En ese momento habían pasado menos de dos segundos desde que había bajado el asiento, pero a Reacher le parecían como dos vidas completas, quizá las de Orozco y Franz. Se sentía infinitamente fluido y lánguido. Flotaba en un estado de gracia y tormento, pensaba sus movimientos como en una partida de ajedrez, consciente de sus posibilidades, las retiradas, las amenazas y las oportunidades. Los demás en la cabina apenas si habían reaccionado. O’Donnell estaba boca abajo e intentaba levantar la cabeza lo suficiente para volverse. Dixon intentaba ponerse boca arriba. El piloto estaba medio girado, inmóvil en su asiento. Parker estaba congelado en su absurda pose simiesca. Lamaison miraba al espacio vacío donde había estado Lennox, como si le fuese del todo imposible comprender lo que acababa de pasar.

Entonces Reacher se levantó.

Dejó caer el segundo respaldo y pasó por encima como una aparición de pesadilla, un súbito gigante surgido de la nada que se movía silenciosamente hacia el ruidoso resplandor anaranjado. Luego se mantuvo inmóvil, sin acabar de estar erguido del todo, la cabeza apretada contra el techo, los pies separados un metro, triangulado para obtener la máxima estabilidad. La mano izquierda sujetaba la SIG, apuntada al rostro de Parker. La derecha empuñaba la Glock, que apuntaba a Lamaison. Ambas armas estaban inmóviles. Su rostro era inexpresivo. El rotor batía el aire. El aparato continuaba su lenta rotación en el sentido de las agujas del reloj. La puerta bien abierta, empujada hacia atrás como una vela. Entraban rachas de viento, ruido y el olor del queroseno.

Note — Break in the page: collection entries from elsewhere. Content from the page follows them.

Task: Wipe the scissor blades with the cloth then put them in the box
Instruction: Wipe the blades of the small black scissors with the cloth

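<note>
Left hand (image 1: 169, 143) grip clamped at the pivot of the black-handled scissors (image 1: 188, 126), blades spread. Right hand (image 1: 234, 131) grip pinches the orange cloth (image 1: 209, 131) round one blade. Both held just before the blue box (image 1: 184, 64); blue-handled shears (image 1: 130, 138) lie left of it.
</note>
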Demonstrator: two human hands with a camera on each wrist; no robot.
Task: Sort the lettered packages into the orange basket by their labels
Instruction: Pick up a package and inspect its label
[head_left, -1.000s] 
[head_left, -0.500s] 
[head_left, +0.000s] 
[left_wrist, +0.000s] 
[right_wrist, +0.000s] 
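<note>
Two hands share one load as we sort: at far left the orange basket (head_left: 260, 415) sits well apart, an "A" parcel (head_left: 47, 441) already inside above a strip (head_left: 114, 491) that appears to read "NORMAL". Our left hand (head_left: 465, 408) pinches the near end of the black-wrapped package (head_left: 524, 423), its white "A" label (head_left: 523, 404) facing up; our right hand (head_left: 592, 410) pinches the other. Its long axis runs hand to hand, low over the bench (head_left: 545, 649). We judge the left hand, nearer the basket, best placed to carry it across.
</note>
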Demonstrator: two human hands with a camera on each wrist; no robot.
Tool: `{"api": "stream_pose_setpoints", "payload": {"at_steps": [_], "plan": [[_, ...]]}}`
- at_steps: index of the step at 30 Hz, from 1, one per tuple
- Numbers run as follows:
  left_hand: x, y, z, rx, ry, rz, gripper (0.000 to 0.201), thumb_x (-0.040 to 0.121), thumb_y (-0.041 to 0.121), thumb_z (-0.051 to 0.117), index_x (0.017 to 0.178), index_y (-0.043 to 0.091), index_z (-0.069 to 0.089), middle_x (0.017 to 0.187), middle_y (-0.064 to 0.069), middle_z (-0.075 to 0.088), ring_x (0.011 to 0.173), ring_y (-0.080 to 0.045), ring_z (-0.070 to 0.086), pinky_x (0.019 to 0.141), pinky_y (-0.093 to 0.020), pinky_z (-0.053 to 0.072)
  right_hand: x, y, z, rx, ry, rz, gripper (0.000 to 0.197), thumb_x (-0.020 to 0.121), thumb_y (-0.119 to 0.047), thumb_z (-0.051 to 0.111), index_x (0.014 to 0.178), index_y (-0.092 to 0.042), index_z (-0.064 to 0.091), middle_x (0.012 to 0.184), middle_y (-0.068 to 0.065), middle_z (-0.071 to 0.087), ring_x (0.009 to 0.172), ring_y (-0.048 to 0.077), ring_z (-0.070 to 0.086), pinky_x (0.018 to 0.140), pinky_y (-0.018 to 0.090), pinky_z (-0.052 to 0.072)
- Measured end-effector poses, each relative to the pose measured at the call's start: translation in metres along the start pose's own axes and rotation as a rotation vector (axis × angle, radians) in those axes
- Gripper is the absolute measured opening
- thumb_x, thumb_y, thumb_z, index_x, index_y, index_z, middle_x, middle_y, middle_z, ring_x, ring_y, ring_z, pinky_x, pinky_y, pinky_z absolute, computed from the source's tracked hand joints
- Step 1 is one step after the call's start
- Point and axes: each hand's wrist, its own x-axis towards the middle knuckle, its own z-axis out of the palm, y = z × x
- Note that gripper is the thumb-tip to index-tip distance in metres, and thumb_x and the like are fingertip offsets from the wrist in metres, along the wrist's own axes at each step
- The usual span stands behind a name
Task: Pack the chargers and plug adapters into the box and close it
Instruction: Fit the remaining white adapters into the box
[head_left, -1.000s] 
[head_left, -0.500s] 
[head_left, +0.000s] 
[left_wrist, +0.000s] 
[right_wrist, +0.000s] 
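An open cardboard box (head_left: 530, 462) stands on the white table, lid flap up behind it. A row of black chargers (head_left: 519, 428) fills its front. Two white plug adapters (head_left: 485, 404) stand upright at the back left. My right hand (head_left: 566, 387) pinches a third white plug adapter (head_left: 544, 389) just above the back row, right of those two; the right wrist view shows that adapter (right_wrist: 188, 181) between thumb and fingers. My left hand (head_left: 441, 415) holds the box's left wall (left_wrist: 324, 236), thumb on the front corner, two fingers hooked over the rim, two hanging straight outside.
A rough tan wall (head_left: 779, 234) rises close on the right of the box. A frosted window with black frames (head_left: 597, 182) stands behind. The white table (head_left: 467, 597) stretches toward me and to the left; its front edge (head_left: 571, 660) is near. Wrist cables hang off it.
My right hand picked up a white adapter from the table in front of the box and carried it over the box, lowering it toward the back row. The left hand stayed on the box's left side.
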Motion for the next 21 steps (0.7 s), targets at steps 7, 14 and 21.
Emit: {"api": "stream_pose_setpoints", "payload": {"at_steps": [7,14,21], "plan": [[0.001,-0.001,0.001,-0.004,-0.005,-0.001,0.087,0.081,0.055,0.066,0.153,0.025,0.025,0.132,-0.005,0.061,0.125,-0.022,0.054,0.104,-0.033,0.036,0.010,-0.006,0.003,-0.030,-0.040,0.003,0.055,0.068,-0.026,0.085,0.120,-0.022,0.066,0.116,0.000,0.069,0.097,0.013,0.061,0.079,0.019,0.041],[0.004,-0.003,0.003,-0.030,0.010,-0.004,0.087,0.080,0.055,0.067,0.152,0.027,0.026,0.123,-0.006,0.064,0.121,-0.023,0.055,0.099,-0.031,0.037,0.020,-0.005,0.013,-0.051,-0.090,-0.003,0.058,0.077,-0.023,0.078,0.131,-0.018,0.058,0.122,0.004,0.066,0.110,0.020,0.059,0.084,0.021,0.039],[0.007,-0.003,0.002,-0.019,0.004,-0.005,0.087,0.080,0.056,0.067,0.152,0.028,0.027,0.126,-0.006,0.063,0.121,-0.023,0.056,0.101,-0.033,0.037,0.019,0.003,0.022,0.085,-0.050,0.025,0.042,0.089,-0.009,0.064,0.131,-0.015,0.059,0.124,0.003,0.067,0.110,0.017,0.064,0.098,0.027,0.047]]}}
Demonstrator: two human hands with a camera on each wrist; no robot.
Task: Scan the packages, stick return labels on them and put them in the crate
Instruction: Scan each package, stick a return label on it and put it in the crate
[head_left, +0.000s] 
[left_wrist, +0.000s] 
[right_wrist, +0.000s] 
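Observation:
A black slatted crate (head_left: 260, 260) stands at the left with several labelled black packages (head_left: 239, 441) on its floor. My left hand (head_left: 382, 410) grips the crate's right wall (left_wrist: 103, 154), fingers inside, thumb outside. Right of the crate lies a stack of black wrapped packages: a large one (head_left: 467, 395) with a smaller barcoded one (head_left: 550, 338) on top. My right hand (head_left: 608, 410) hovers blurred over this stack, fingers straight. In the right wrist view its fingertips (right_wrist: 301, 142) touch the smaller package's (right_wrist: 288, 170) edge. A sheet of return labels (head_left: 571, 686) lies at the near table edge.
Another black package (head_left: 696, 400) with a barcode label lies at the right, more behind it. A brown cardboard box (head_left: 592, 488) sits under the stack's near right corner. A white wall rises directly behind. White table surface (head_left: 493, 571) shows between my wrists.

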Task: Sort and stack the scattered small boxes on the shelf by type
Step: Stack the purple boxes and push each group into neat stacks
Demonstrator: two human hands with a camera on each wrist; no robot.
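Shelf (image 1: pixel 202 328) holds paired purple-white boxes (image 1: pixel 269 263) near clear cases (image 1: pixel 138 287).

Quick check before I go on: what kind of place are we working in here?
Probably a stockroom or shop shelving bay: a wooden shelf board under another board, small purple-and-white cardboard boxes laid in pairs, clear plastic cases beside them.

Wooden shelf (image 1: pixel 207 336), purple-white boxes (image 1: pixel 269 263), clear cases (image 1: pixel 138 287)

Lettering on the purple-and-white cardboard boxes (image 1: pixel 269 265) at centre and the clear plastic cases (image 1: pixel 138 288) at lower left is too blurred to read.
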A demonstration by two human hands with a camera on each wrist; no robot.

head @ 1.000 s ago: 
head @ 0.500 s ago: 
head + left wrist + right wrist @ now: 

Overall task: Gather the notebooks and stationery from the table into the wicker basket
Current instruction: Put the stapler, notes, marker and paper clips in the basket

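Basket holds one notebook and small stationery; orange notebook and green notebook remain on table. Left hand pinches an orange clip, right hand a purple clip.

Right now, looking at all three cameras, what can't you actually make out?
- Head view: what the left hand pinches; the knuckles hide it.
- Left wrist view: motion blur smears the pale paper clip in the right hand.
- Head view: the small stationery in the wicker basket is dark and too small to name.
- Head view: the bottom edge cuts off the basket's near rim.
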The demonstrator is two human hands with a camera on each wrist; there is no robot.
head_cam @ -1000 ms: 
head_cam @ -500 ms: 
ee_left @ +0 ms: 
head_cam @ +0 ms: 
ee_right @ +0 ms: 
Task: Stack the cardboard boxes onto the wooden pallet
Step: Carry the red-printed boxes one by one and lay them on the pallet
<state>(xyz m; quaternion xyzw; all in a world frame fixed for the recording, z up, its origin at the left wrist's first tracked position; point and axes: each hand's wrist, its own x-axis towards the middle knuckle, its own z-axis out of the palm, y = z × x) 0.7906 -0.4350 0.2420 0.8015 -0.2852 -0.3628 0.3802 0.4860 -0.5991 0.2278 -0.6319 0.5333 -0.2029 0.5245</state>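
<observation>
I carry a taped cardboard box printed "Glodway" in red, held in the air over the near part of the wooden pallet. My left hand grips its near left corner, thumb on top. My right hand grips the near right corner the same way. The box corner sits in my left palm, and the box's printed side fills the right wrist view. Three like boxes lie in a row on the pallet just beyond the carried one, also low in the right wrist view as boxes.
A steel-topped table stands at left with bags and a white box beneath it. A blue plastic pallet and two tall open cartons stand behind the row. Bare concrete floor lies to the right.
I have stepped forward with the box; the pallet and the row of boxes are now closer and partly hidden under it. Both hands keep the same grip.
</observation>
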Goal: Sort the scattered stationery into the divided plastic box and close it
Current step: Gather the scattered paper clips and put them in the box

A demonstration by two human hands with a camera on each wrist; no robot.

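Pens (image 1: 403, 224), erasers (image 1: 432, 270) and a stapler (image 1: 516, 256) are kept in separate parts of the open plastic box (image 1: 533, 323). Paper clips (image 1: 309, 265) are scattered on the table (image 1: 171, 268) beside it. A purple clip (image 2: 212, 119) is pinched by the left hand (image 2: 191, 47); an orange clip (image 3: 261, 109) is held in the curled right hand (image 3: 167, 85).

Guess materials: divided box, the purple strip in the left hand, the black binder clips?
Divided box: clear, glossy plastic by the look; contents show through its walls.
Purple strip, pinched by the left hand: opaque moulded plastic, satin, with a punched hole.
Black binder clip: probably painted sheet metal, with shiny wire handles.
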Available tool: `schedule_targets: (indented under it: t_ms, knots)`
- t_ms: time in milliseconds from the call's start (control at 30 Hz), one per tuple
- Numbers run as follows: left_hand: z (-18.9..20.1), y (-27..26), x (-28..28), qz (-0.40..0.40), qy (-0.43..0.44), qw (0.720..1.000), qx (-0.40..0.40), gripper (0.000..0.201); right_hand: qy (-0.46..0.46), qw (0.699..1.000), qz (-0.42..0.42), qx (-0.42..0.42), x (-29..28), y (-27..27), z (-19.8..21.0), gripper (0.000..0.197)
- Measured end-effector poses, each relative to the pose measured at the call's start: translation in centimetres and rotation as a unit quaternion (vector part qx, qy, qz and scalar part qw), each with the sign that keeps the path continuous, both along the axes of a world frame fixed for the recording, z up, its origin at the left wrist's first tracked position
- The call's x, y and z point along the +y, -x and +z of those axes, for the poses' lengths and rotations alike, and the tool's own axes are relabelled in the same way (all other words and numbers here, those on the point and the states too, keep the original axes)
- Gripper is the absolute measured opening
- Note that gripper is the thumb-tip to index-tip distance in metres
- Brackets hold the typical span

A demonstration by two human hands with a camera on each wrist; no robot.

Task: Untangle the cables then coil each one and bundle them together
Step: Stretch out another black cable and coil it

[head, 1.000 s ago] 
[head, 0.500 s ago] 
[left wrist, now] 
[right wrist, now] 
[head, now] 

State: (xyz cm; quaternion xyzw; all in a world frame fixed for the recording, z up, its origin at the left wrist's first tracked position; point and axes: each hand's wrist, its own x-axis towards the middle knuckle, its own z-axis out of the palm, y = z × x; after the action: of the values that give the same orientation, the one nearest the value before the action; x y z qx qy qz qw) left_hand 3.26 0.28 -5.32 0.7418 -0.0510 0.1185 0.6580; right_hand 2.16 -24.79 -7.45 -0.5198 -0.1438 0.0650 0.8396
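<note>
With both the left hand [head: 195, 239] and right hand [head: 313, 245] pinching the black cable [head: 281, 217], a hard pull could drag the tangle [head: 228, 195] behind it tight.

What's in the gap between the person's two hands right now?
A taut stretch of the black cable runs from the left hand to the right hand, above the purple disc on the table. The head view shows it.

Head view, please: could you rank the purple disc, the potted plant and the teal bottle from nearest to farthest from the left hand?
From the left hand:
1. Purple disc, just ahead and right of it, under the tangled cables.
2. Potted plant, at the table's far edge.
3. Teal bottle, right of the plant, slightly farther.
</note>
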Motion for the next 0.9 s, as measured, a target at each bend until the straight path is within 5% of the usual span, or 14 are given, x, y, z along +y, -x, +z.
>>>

O’Donnell arqueó la espalda y levantó la cabeza lo bastante alta para girarse. Sus ojos se movieron a la izquierda hasta las botas de Reacher y se cerraron por un momento. Dixon consiguió ponerse de espaldas, rodó sobre los brazos atados y se acomodó sobre el otro hombro de cara a popa.

El piloto miró. Parker miró. Lamaison miró.

Un momento de máximo peligro.

Reacher no podía permitirse disparar a proa. La probabilidad de dar en algún instrumento esencial de la carlinga era demasiado grande. No podía permitirse bajar un arma y soltar a O’Donnell o Dixon porque Parker estaba suelto en la cabina a no más de un metro veinte. Tampoco podía tumbar a Parker mano a mano porque ni siquiera podía avanzar. No había espacio en el suelo. Los cuerpos de O’Donnell y Dixon lo ocupaban todo.

En cambio, Lamaison continuaba sujeto a su asiento. El piloto todavía estaba sujeto al suyo. El piloto no tenía nada más que forzar los movimientos del aparato para que todos en la parte trasera cayesen por la puerta abierta. Sacrificarían a Parker de esta manera, pero Reacher sabía que Lamaison no dejaría de dormir por tomar dicha decisión.

Tablas si lo comprendían.

Victoria si aprovechaban el momento.